1. La dose et le nombre de flacons Remsima doivent être calculés. Chaque flacon de Remsima contient 100 mg d'infliximab. Le volume total de la solution Remsima reconstituée requise doit être calculé.
2e. Dans des conditions aseptiques, chaque flacon de Remsima contenant 10 ml d'eau pour préparations injectables doit être reconstitué avec une seringue de calibre 21 (0). 8 mm) ou aiguille plus petite. Le rabat du flacon doit être retiré et le haut essuyé avec un tampon d'alcool à 70%. L'aiguille de la seringue doit être insérée à travers le centre du bouchon en caoutchouc et le jet d'eau pour préparations injectables dans le flacon, qui est dirigé sur la paroi en verre du flacon. La solution doit être soigneusement tourbillonnée en tournant le flacon pour dissoudre la poudre. Une excitation plus longue ou forte doit être évitée. LA SURFACE NE DOIT PAS ÊTRE PROTÉGÉE. La mousse de la solution en reconstitution peut se produire. La solution reconstituée doit être de 5 minutes. La solution doit être incolore à jaune clair et opalescente. La solution peut développer de fines particules translucides car l'infliximab est une protéine. La solution ne doit pas être utilisée s'il y a des particules opaques, une décoloration ou d'autres particules étrangères.

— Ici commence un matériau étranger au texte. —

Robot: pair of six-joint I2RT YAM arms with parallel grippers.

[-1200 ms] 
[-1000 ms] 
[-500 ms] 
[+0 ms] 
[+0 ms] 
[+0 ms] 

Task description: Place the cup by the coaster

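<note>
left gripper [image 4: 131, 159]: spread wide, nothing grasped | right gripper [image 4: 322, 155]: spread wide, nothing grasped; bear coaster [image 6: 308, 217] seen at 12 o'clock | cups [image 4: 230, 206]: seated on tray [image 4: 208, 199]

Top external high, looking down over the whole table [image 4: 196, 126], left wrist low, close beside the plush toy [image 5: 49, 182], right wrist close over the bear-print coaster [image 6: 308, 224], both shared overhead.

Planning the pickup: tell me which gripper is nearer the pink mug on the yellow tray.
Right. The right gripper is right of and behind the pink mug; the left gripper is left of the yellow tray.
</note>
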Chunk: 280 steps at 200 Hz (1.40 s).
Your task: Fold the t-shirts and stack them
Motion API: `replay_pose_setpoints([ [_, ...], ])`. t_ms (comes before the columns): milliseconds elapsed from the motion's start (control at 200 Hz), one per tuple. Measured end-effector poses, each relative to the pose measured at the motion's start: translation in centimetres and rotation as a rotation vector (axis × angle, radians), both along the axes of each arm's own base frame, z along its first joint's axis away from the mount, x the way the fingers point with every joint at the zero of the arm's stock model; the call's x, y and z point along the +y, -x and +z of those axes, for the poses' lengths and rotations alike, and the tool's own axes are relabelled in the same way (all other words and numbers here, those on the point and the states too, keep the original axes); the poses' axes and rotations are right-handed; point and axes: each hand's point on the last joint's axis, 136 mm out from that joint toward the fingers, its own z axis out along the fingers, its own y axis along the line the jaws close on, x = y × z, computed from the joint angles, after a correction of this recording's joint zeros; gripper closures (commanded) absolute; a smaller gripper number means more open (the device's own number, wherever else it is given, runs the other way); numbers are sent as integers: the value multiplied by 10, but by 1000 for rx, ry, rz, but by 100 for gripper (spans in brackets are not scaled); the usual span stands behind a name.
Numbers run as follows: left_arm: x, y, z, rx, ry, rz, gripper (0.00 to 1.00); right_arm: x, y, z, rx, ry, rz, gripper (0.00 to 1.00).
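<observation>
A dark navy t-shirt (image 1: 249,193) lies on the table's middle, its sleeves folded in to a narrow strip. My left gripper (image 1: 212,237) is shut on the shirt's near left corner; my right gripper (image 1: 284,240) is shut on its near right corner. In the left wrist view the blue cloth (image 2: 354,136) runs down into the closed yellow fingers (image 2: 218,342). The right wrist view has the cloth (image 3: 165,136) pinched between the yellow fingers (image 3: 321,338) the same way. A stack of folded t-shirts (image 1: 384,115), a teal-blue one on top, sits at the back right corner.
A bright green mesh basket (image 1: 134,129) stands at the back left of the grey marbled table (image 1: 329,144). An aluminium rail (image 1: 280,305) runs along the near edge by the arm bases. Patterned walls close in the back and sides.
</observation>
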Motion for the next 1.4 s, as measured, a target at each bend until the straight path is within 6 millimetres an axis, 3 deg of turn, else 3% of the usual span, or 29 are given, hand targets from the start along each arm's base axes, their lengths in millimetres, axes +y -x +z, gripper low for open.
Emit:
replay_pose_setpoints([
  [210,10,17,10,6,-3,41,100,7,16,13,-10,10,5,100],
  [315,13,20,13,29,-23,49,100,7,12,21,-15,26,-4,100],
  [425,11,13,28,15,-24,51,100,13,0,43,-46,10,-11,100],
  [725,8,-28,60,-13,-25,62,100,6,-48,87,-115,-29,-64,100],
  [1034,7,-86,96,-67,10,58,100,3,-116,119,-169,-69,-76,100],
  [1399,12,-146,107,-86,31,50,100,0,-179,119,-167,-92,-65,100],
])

3e. Le volume requis de la solution de Remsima reconstituée doit être dilué à 250 ml avec une solution de perfusion de chlorure de sodium à 9 mg / ml (0,9%). Ne diluez pas la solution de Remsima reconstituée avec un autre diluant. La dilution peut être obtenue en prenant un volume de la solution de chlorure de sodium à 9 mg / ml (0,9%) pour perfusion à partir de la bouteille en verre de 250 ml ou de la poche de perfusion qui correspond au volume de la remsima reconstituée. Le volume requis de la solution Remsima reconstituée doit être lentement ajouté au flacon ou au sac de perfusion de 250 ml et mélangé avec soin.

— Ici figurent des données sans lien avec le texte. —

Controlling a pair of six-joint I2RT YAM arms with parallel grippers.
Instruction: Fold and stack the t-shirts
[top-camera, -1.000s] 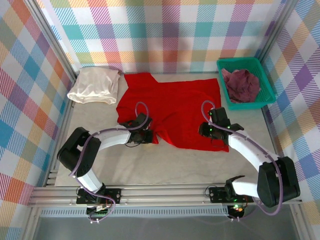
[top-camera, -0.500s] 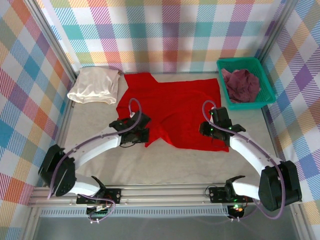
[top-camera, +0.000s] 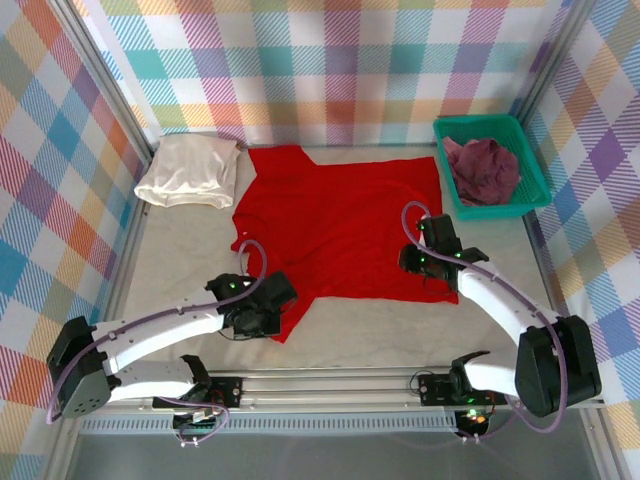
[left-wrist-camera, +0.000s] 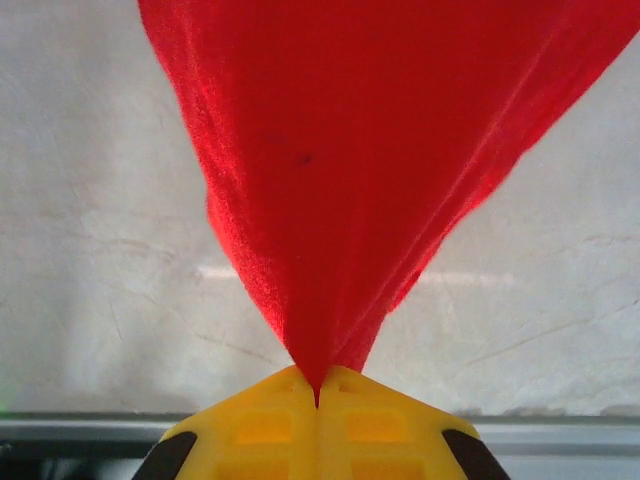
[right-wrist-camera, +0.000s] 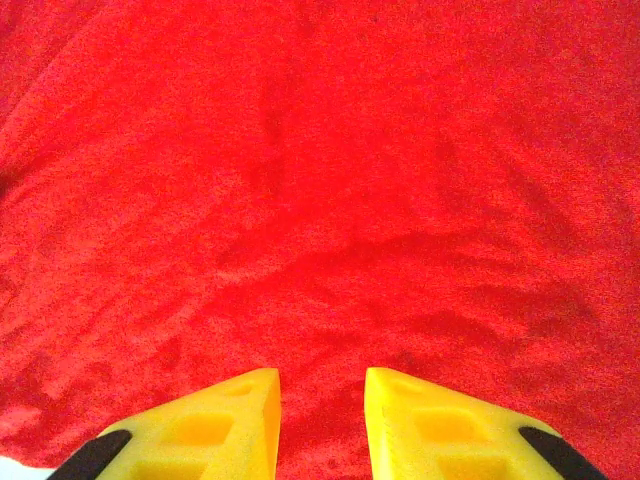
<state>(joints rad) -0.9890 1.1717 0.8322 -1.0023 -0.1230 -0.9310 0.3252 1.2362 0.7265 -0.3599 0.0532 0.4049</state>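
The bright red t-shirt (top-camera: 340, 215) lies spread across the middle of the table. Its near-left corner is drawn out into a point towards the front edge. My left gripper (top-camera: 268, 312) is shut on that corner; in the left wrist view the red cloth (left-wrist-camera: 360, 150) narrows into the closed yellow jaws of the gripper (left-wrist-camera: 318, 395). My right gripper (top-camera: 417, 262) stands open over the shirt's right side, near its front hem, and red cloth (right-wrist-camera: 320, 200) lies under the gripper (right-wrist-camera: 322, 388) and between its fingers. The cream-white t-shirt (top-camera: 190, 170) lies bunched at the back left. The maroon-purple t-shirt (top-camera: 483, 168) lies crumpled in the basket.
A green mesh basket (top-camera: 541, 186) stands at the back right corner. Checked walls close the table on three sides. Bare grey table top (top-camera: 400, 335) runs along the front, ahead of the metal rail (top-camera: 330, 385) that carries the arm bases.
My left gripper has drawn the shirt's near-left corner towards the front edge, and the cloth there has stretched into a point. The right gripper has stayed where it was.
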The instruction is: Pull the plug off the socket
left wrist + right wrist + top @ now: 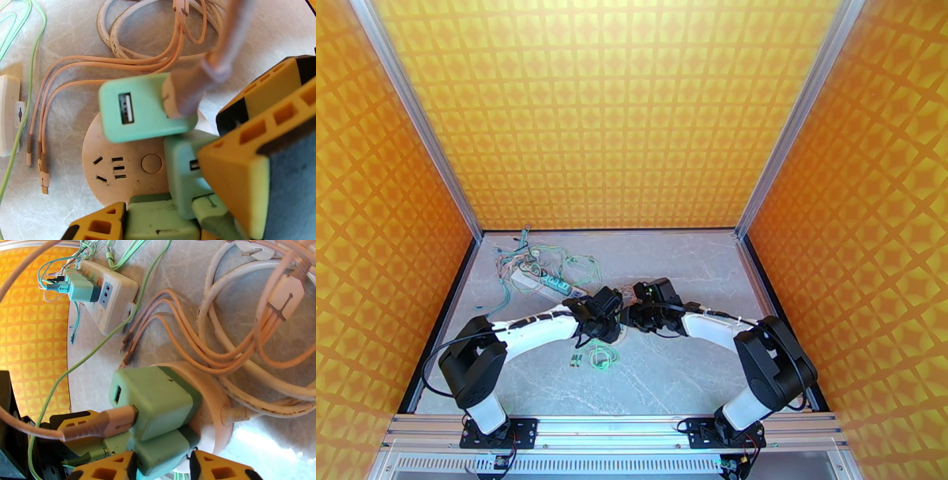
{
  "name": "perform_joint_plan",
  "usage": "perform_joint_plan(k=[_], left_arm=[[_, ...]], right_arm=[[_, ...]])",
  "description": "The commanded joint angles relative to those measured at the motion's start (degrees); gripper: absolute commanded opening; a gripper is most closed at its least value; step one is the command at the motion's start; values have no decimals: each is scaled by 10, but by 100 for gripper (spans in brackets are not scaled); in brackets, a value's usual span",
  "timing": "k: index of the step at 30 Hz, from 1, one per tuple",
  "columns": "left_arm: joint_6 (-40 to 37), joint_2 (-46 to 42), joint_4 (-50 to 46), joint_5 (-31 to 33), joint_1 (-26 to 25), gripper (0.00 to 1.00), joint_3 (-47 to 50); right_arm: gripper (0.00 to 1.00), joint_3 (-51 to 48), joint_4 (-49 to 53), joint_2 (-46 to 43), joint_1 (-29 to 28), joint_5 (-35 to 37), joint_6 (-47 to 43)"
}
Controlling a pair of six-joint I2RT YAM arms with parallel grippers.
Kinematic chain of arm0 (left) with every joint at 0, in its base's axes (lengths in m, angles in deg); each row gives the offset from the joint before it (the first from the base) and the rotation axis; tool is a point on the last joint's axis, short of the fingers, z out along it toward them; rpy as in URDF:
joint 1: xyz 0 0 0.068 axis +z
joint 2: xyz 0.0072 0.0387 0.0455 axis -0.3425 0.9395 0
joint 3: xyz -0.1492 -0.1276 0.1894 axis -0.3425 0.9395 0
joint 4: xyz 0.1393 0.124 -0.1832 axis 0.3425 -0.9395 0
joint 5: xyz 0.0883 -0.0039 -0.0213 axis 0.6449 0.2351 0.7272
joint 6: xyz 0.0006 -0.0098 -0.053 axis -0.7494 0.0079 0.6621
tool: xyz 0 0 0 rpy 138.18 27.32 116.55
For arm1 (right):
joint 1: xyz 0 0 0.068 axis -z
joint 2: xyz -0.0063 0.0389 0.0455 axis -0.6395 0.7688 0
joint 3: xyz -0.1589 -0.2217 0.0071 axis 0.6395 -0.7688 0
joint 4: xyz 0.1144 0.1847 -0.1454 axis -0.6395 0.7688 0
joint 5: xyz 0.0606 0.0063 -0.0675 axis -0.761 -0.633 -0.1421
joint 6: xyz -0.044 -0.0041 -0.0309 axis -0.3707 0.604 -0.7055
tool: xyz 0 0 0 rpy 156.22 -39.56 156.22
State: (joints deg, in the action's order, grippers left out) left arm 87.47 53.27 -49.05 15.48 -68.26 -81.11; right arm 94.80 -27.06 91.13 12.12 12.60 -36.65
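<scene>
Where the two arms meet at mid-table, we find the right gripper (160,465) set narrow around the lower green plug (162,451). That plug sits in the round socket (215,409), just beside an upper green plug (158,398) carrying a peach cable (98,423); whether the fingers clamp, we cannot tell. Both arms reach inward, forearms low, grippers close together. How the left gripper (608,306) stands, we cannot tell. White cord (237,370) coils beside the socket; a power strip (108,299) lies well apart at far left; bare table (695,363) spreads nearer the bases.
</scene>
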Motion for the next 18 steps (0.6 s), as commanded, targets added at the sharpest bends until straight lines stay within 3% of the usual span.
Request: perform_joint_plan(k=[1, 15, 18], left_arm=[[-3, -6, -4, -67, 9, 25, -19], [-44, 14, -42, -20, -7, 21, -40], [-42, 16, -41, -19, -9, 15, -32]], right_arm=[[40, -10, 94, 28, -3, 58, -21], [40, -9, 110, 30, -6, 117, 7], [39, -3, 123, 29, -6, 134, -3]])
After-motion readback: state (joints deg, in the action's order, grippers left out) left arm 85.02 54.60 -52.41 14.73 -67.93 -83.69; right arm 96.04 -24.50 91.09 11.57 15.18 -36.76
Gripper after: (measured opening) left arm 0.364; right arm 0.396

4e. La solution de perfusion doit être administrée sur une période d'au moins le temps de perfusion recommandé. Un seul kit de perfusion avec un filtre en ligne, stérile, non pyrogène et à faible teneur en protéines (taille des pores 1,2 micromètre ou moins) peut être utilisé. Comme il n'y a pas de conservateur, il est recommandé d'administrer la solution de perfusion dès que possible et dans les 3 heures suivant la reconstitution et la dilution. Si la reconstitution et la dilution sont effectuées dans des conditions aseptiques, la solution de perfusion de Remsima peut être utilisée dans les 24 heures si elle est conservée entre 2 ° C et 8 ° C. Les parties inutilisées de la solution de perfusion ne doivent pas être conservées pour être réutilisées.

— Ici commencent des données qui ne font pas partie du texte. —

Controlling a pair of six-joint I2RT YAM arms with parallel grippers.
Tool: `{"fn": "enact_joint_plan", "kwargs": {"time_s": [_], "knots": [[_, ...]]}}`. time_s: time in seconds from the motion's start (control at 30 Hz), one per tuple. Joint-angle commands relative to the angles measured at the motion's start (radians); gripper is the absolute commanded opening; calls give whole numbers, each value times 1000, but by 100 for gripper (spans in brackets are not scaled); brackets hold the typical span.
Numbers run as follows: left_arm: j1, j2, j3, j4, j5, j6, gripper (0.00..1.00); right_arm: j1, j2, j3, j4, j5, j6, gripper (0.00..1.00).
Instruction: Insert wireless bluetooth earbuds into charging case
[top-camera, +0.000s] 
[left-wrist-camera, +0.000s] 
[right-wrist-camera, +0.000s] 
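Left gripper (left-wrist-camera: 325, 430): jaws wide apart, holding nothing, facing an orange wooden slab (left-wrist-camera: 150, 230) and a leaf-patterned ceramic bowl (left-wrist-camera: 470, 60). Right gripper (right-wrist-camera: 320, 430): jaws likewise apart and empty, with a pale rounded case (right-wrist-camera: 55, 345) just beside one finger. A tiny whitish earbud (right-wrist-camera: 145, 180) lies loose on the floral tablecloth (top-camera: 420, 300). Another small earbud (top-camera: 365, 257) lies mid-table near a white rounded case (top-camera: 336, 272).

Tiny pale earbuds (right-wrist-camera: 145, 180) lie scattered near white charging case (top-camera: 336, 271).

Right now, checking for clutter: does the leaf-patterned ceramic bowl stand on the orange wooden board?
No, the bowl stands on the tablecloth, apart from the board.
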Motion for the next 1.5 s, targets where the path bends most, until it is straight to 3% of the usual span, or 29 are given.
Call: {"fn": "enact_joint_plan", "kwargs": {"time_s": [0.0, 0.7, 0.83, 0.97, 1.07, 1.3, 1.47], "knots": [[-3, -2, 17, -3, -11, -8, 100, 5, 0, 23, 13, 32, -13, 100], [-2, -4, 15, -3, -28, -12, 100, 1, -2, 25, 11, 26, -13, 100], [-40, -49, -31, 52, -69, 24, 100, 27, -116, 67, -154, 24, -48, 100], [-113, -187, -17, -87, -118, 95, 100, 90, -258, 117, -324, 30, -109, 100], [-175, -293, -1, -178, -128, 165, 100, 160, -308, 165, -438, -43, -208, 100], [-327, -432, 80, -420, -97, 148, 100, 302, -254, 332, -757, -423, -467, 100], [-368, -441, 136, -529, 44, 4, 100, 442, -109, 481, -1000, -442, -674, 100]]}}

5. Remsima doit être inspecté visuellement pour détecter les particules ou la décoloration avant l'administration. Si des particules opaques visibles, une décoloration ou des particules étrangères sont observées, elles ne doivent pas être utilisées.
6. Tout médicament non utilisé ou déchet doit être éliminé conformément aux exigences locales.